Snakemake direct damages workflow

This is a snakemake workflow to carry out geospatial hazard–asset intersections and calculate the following asset-level risk metrics for each scenario in a portfolio of hazards:

maximum hazard intensity per asset (length of road, area of polygon);
units of asset damaged (exposure, m of road, m2 of polygon); and
total rehabilitation cost of asset repair.

To keep data-management and analysis separate, the workflow has strict rules for the format of input files. These rules are documented below.

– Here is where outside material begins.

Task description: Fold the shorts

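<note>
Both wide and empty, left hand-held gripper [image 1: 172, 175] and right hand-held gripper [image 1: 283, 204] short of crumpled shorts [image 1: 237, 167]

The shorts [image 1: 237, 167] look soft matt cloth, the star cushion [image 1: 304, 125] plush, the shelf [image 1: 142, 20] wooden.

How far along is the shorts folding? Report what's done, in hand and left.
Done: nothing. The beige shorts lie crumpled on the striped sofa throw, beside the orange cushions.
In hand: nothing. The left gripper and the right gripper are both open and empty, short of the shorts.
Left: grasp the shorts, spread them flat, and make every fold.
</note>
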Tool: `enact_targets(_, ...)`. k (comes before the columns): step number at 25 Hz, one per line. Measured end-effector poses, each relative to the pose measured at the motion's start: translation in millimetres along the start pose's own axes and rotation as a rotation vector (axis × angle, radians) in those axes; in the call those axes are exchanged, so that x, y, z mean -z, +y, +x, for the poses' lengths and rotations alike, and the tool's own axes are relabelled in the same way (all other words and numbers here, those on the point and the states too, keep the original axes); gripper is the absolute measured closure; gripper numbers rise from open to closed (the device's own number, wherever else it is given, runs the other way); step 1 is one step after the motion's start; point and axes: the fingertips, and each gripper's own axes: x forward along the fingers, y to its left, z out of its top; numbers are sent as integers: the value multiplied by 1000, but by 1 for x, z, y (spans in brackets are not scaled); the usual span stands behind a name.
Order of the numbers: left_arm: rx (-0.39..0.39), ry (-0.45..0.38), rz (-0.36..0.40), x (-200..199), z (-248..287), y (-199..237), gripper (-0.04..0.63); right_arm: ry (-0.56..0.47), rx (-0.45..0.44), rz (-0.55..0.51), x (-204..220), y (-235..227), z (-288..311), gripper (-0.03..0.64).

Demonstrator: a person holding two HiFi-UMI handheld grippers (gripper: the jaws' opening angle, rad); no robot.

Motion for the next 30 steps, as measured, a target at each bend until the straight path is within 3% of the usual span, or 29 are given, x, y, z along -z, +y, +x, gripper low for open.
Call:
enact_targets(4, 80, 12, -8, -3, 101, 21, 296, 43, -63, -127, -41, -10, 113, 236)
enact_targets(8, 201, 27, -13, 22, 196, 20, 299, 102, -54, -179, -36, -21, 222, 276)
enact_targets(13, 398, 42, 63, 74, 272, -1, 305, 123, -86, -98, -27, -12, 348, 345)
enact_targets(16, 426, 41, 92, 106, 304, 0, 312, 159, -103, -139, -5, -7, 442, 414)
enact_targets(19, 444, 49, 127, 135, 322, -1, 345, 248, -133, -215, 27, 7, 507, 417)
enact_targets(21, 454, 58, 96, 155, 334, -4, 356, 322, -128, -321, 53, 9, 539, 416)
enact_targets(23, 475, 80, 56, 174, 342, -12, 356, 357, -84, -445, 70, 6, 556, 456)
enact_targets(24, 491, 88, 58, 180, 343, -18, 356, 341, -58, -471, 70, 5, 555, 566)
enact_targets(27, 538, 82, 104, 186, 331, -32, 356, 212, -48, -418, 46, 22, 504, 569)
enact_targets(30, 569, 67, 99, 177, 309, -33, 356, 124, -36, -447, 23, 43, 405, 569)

When all the data is in the correct format, the Quickstart instructions describe how to run an analysis.

Other notes

This a WIP and has only been tested on Tanzania 2025.
Minimal tests have been done, except to verify the intersection results (see rule verify_intersections).

Quickstart

Data is provided for a small demo of cyclone risk to railway, airports, and bridges in Dar es Salaam, Tanzania in demo/input. To run it:

Clone this repository:

git clone git@github.com:oi-analytics/direct-damages-workflow.git

Create and activate the conda environment:

cd direct-damages-workflow
conda env create -f environment.yaml
conda activate oia-direct-damages

The demo data for cyclone hazard to Dar es Salaam, Tanzania is located in the demo/ folder in this repository.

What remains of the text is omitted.